**What is needed**
Your answer should be every line of the entries that has the string "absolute" in it.

--- Entries supplied Enclosed Below ---

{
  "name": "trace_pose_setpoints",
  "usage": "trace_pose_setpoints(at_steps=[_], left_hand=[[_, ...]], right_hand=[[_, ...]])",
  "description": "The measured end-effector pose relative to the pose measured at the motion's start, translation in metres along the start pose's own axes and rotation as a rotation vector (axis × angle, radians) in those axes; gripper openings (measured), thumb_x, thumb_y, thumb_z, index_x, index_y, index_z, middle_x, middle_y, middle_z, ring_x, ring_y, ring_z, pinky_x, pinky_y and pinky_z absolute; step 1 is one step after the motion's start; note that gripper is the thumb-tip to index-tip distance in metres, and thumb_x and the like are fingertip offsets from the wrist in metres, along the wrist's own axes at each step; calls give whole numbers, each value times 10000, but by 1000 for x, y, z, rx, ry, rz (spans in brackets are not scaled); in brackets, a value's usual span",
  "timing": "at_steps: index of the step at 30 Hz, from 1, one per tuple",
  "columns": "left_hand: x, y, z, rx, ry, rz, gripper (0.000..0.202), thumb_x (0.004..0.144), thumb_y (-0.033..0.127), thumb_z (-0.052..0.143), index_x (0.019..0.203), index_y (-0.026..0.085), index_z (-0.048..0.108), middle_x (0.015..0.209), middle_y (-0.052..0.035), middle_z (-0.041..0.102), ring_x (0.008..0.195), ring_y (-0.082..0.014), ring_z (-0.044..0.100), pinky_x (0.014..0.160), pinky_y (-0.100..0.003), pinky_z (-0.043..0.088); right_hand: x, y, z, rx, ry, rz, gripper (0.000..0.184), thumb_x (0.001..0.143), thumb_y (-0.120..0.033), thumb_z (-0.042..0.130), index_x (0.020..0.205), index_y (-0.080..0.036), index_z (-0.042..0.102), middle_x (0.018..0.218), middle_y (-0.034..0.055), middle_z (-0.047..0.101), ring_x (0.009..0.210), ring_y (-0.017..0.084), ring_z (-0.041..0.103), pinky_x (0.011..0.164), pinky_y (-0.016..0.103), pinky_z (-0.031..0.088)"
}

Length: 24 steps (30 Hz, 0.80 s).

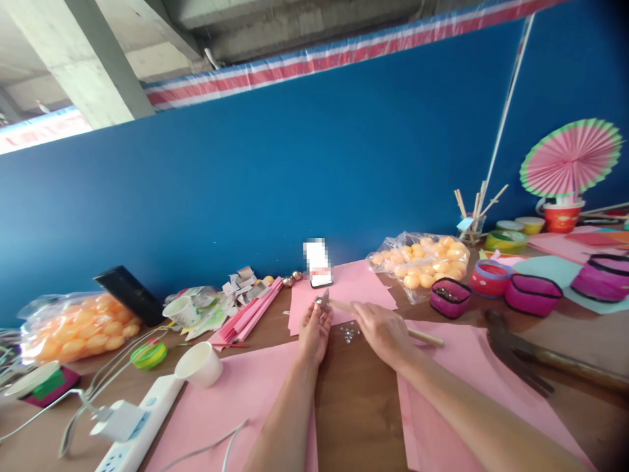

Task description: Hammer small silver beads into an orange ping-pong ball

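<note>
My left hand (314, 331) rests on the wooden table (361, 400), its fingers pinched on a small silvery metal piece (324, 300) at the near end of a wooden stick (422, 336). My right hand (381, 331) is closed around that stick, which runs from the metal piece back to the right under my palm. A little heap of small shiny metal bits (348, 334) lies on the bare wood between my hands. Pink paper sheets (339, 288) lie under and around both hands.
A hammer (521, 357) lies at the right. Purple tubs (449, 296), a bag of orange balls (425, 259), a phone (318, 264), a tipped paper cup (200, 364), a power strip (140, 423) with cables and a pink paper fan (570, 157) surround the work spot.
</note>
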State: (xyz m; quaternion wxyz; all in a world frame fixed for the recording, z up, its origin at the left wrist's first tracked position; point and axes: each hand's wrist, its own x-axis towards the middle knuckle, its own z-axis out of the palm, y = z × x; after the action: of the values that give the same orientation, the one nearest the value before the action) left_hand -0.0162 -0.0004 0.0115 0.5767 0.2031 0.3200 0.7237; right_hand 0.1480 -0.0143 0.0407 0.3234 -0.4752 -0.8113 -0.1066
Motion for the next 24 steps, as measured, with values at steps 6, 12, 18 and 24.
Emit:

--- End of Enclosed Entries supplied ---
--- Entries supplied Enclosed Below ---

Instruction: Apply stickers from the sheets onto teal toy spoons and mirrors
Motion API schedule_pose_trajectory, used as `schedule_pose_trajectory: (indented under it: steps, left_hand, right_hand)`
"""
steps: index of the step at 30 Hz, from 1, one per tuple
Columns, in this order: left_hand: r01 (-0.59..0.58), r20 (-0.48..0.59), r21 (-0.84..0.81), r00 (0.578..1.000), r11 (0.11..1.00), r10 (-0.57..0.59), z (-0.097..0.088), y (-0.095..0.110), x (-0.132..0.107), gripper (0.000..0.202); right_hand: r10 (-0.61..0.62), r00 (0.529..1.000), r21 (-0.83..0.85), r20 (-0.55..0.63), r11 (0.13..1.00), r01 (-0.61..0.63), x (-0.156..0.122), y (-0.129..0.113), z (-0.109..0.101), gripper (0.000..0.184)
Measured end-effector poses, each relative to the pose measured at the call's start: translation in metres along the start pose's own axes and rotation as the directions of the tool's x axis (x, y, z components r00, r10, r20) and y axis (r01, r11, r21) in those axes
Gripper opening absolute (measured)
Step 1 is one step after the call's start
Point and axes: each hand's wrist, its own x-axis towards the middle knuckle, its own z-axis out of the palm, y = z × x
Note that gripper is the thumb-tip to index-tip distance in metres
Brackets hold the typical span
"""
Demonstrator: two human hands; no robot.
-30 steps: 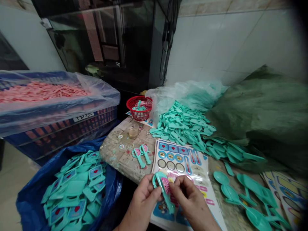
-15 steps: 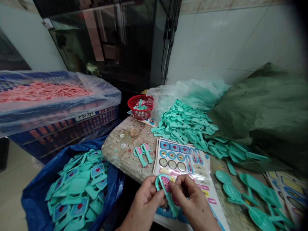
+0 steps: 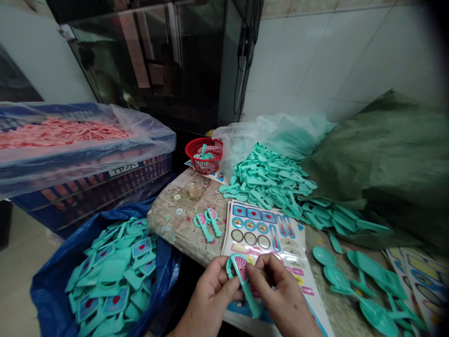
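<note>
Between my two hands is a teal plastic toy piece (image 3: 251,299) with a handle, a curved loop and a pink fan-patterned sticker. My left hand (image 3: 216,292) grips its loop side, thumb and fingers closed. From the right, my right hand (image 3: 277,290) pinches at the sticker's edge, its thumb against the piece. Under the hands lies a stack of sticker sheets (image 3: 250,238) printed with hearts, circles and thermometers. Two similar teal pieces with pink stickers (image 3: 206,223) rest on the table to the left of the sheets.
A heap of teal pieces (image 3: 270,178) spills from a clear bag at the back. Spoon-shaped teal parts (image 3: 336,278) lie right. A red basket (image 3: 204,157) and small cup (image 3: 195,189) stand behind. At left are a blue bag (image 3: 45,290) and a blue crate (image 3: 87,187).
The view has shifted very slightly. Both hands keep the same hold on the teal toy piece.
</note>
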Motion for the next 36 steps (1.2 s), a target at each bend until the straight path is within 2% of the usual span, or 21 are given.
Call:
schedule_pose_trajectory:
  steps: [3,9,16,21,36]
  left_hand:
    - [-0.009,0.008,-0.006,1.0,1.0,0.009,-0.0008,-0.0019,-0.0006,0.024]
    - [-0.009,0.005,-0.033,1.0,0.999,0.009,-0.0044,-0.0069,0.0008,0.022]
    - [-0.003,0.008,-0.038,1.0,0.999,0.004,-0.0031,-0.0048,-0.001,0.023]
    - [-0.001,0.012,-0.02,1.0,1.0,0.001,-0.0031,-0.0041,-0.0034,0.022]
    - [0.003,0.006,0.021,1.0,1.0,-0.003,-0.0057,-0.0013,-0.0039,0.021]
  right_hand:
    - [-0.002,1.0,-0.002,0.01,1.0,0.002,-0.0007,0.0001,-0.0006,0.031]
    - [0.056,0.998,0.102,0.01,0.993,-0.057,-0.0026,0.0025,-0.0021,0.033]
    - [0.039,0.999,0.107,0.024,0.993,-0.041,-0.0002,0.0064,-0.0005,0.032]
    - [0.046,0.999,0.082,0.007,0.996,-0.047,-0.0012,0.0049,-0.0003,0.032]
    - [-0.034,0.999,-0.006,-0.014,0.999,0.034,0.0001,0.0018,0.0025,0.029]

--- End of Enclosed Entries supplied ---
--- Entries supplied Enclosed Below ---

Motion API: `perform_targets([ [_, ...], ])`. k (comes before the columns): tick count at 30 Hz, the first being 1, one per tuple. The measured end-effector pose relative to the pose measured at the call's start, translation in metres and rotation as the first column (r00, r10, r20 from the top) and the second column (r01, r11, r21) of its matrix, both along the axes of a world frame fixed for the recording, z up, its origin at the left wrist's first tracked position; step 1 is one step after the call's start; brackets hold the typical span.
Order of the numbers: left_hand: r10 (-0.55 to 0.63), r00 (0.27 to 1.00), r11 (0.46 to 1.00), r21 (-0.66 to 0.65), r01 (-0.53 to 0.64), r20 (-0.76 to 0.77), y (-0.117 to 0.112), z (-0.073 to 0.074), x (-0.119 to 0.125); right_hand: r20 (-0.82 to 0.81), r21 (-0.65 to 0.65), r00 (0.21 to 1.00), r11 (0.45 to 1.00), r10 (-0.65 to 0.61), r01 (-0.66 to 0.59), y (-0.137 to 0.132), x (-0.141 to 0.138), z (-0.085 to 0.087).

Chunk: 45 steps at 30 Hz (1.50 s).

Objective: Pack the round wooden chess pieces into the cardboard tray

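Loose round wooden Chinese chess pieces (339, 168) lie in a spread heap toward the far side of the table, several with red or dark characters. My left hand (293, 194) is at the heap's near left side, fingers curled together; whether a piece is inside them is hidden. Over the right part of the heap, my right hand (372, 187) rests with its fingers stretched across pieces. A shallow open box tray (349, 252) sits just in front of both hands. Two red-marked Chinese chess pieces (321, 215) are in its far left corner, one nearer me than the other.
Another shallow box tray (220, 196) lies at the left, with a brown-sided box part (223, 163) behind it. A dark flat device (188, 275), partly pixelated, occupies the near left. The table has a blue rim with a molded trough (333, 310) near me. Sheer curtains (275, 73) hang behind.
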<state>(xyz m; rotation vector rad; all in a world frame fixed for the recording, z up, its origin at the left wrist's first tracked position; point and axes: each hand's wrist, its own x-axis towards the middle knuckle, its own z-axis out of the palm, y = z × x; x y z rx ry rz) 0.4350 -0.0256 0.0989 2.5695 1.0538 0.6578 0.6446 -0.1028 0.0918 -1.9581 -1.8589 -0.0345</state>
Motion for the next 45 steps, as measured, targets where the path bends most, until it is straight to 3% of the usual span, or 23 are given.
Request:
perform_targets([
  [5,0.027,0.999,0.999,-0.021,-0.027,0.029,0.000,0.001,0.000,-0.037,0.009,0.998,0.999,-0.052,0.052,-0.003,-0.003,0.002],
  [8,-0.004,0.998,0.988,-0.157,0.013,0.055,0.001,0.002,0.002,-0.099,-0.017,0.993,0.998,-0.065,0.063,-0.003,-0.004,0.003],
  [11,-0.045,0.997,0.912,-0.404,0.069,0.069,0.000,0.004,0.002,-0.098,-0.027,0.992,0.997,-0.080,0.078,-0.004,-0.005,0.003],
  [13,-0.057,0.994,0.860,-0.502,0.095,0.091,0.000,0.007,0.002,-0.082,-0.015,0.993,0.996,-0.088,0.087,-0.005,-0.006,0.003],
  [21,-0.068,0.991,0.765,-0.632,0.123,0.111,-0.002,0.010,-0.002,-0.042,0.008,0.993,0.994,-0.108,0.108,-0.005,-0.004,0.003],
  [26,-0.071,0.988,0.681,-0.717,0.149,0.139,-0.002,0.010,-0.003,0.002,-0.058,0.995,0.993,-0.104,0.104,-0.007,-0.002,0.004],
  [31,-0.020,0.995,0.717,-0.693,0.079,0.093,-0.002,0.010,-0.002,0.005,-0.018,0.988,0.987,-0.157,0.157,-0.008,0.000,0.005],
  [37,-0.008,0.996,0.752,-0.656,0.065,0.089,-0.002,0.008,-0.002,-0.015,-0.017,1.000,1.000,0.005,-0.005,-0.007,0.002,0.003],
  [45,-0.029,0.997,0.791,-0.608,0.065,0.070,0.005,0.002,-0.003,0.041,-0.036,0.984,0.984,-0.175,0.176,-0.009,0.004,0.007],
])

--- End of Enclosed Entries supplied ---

**Written response**
  "description": "The measured end-effector pose relative to the pose measured at the motion's start, translation in metres along the start pose's own axes and rotation as a rotation vector (axis × angle, radians) in those axes; gripper openings (measured), thumb_x, thumb_y, thumb_z, index_x, index_y, index_z, middle_x, middle_y, middle_z, ring_x, ring_y, ring_z, pinky_x, pinky_y and pinky_z absolute; step 1 is one step after the motion's start; note that gripper is the thumb-tip to index-tip distance in metres, and thumb_x and the like are fingertip offsets from the wrist in metres, along the wrist's own axes at each step; calls give whole numbers, each value times 10000, but by 1000 for x, y, z, rx, ry, rz (spans in brackets are not scaled); in brackets, a value's usual span",
Gripper opening absolute (measured)

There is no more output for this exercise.